### [Work to be completed]
Look through the entries for the string "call", and copy each line that holds it.
───── Data under study
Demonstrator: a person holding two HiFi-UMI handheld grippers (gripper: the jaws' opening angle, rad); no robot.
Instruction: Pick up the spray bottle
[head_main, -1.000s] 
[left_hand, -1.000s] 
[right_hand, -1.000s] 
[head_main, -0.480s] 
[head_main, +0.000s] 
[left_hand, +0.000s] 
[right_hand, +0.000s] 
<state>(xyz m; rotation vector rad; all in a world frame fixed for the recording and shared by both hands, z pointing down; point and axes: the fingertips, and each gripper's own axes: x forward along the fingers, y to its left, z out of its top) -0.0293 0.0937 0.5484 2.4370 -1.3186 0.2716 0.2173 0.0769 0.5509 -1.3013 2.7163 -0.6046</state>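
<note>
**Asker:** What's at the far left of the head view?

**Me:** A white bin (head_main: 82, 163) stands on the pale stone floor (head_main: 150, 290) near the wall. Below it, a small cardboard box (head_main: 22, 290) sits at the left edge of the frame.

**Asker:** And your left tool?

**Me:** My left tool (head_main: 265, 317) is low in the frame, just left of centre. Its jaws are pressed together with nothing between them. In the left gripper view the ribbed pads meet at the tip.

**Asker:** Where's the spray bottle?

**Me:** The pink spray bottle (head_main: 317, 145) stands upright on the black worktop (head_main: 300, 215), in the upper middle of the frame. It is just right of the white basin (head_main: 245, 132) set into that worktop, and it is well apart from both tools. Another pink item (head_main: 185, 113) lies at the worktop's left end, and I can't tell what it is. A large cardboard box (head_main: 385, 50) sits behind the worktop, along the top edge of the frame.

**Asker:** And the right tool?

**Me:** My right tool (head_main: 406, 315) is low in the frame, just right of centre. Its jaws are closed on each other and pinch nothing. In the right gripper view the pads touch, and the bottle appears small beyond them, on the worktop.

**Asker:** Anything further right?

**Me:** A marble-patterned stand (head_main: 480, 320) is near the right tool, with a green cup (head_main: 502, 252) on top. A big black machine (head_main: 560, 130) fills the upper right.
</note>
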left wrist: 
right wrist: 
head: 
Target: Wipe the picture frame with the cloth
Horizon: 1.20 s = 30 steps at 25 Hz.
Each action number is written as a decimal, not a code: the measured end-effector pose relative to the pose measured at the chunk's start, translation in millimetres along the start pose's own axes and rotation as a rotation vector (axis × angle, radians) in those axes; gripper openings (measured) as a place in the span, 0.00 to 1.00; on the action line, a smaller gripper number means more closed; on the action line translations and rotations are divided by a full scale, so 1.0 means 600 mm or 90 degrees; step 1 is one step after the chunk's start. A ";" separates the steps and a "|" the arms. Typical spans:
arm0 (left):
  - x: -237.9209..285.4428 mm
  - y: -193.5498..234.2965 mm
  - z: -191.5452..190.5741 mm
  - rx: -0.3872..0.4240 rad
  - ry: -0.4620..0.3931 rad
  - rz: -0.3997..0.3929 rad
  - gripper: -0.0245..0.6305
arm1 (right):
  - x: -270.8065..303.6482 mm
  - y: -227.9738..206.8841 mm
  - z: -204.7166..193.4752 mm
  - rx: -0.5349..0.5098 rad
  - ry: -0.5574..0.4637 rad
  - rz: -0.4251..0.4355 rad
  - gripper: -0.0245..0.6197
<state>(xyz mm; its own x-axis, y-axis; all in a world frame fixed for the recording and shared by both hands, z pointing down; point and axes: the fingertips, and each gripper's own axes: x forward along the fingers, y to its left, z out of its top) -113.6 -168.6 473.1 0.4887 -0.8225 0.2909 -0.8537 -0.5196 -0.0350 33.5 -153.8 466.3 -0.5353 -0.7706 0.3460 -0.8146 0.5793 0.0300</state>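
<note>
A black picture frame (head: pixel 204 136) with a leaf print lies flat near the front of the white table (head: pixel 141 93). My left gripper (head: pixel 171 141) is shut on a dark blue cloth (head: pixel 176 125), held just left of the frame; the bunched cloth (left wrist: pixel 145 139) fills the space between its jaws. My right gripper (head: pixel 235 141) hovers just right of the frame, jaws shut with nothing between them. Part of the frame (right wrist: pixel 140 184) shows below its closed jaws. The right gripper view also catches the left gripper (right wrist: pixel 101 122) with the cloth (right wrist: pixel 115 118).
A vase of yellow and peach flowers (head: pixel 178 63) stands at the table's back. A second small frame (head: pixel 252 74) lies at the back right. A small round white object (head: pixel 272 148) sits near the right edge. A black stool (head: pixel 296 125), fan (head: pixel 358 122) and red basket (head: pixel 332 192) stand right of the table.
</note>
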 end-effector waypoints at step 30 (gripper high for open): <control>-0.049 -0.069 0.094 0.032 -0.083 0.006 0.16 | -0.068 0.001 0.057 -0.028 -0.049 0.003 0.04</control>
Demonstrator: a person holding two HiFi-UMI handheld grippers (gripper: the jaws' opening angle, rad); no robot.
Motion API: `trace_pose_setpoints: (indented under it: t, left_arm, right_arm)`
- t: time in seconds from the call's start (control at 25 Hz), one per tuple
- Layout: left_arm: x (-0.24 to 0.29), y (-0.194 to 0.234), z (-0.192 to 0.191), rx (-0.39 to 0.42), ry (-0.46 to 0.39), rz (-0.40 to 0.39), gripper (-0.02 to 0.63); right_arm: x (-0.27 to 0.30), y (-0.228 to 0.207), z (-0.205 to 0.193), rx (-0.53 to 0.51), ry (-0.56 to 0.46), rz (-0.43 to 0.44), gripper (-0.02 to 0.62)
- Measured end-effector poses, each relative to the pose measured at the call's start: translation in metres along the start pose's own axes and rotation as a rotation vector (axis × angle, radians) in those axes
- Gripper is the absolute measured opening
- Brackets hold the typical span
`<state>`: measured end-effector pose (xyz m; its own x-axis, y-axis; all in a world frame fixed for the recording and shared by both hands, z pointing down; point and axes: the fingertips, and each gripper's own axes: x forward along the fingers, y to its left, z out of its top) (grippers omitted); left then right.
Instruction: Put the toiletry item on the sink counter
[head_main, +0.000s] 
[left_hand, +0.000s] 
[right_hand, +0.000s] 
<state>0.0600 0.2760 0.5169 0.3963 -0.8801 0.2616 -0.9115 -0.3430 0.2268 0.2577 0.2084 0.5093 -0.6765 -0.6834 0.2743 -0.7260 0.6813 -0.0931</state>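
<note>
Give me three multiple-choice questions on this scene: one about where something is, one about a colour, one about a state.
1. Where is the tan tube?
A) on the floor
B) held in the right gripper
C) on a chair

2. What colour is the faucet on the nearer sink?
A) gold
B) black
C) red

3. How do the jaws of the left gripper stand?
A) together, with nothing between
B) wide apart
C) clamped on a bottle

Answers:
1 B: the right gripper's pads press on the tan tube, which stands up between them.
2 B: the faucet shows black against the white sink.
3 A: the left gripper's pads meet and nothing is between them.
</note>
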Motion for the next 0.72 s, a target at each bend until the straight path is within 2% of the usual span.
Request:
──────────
### [Exercise output]
- t: time in seconds from the call's start (control at 25 Hz), one per tuple
- Measured end-effector poses, each relative to the pose measured at the call's start: translation in metres along the start pose's own axes and rotation as a rotation vector (axis × angle, radians) in those axes

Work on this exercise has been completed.